Dozens of coronavirus cases in eight states are believed to be linked to the 10-day motorcycle event earlier this month. South Dakota, Minnesota, Wisconsin, Nebraska, Montana, North Dakota, Wyoming and Washington state health departments all have reported cases.

Republican Gov. Kristi Noem, who spoke at the Republican National convention Wednesday, supported holding the rally in her state.

“We are not — and WILL not — be the subjects of an elite class of so-called experts,” she tweeted on Tuesday. “We the People are the government.”

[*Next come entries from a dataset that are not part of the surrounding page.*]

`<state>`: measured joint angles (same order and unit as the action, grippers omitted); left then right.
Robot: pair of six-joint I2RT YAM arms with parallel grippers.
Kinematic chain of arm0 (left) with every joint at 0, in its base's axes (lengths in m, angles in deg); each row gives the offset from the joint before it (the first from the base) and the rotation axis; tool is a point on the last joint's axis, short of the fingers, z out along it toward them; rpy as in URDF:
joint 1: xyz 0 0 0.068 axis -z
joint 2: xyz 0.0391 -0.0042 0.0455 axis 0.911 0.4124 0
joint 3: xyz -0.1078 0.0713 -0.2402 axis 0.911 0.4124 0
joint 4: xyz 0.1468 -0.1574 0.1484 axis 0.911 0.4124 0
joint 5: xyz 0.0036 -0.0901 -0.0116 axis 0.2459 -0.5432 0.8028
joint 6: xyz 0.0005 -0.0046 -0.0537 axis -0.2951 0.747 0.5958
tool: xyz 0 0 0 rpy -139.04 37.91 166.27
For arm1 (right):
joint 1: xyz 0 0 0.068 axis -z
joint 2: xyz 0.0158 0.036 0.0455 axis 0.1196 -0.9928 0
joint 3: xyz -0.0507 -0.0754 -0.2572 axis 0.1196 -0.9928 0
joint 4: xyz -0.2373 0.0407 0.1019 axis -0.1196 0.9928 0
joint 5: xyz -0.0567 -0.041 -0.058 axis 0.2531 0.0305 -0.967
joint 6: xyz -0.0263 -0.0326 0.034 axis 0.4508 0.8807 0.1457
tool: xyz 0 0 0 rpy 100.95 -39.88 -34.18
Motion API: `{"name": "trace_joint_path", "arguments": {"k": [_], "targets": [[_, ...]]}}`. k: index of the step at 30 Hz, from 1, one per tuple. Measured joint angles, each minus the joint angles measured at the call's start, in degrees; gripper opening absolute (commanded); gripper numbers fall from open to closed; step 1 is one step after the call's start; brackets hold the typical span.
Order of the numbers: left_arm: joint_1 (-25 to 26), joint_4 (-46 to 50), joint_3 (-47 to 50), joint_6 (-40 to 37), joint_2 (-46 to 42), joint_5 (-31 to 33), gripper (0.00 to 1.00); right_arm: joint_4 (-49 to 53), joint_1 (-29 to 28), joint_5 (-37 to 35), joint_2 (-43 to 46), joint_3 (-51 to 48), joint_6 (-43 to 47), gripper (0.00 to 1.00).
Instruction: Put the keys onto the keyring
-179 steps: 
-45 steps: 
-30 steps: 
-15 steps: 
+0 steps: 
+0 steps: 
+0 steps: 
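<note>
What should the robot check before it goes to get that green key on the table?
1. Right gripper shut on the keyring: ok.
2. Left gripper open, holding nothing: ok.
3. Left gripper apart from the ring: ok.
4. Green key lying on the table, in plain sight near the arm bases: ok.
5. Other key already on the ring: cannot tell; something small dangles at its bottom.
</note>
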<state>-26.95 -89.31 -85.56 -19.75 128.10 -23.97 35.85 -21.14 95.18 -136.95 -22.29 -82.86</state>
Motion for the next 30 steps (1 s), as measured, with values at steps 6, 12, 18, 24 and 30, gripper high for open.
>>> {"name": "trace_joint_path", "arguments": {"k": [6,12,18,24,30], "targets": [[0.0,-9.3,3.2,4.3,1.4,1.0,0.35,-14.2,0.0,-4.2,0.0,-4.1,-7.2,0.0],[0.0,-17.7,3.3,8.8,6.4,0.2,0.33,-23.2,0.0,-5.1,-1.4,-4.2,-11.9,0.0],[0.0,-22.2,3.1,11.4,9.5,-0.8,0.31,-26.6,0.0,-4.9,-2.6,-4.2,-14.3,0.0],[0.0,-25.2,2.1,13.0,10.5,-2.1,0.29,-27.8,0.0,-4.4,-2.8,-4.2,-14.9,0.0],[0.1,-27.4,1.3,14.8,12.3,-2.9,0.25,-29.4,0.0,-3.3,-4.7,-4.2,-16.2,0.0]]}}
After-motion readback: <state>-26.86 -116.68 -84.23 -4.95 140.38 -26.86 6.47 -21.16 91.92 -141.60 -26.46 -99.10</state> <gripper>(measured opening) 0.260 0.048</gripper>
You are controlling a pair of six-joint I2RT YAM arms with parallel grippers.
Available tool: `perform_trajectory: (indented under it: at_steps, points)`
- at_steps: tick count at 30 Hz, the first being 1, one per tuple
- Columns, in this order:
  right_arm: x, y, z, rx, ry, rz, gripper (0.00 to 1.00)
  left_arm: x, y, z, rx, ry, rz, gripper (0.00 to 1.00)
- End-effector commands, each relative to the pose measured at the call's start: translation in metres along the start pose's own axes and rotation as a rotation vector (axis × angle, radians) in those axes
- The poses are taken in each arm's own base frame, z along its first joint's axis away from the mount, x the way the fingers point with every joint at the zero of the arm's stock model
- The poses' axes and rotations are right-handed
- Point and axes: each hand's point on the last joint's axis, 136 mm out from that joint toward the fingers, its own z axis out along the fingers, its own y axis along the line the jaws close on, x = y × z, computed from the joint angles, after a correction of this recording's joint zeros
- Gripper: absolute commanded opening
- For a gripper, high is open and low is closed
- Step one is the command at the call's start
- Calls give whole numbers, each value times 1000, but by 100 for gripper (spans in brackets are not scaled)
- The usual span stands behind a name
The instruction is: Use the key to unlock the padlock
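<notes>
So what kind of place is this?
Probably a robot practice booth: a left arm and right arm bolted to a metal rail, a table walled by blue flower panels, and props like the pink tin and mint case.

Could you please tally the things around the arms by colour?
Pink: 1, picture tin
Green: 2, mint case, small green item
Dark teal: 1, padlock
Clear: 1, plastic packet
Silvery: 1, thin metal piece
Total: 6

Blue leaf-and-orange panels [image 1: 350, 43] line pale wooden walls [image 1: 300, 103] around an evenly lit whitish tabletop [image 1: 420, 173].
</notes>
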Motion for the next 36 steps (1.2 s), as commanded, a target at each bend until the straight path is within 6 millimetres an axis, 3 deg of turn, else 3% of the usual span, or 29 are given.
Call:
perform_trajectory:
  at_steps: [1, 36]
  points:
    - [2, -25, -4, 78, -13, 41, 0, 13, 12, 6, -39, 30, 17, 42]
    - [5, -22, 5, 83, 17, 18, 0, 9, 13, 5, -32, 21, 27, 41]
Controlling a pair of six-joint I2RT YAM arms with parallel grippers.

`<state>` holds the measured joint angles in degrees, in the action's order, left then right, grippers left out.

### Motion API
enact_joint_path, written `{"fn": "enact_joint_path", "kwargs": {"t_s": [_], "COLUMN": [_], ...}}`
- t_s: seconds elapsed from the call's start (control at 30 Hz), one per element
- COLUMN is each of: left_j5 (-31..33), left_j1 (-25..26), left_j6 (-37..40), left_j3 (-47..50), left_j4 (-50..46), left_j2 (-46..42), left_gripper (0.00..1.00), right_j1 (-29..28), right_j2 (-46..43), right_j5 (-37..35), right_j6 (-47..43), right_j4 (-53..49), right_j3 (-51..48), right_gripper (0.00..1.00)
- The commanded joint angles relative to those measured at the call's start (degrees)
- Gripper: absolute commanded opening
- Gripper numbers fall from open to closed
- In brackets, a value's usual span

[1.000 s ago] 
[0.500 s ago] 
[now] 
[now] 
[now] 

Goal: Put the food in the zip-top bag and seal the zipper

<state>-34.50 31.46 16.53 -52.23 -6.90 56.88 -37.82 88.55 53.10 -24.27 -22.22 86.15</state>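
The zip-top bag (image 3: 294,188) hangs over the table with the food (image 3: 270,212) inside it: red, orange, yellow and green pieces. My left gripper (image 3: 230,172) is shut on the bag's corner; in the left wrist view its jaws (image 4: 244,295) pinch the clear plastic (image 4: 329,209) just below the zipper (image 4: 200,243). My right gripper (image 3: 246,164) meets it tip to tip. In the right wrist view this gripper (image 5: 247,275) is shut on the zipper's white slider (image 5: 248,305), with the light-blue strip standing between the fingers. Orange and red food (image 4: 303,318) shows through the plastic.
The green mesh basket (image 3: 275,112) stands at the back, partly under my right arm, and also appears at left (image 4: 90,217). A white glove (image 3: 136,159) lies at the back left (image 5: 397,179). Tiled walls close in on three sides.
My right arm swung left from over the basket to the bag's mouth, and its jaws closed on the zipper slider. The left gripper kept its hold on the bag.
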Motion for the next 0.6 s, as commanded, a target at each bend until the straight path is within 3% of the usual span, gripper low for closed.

A patron who visited multiple bars in Sturgis, as well as a tattoo shop employee, tested positive for COVID-19, according to the South Dakota Health Department.

“Currently 40 cases have been reported to the South Dakota Department of Health related to the Sturgis Rally,” the health department told ABC News in a statement. “This includes three out-of-state cases that we were notified of because those cases had close contact with a South Dakota resident.”

On Aug. 7, the opening day of the rally, South Dakota had roughly 9,000 COVID-19 cases, according to the health department. By Aug. 26, positive cases had risen to 11,500. The state’s positivity rate also rose, from 6% for the 14 days before Aug. 7, to 9% for the 14 days before Aug. 26.

A high positivity rate can be a sign that a state is only testing its sickest patients and failing to cast a net wide enough to accurately capture community transmission, according to Johns Hopkins University. The World Health Organization recommends that governments get their positivity testing threshold below 5%.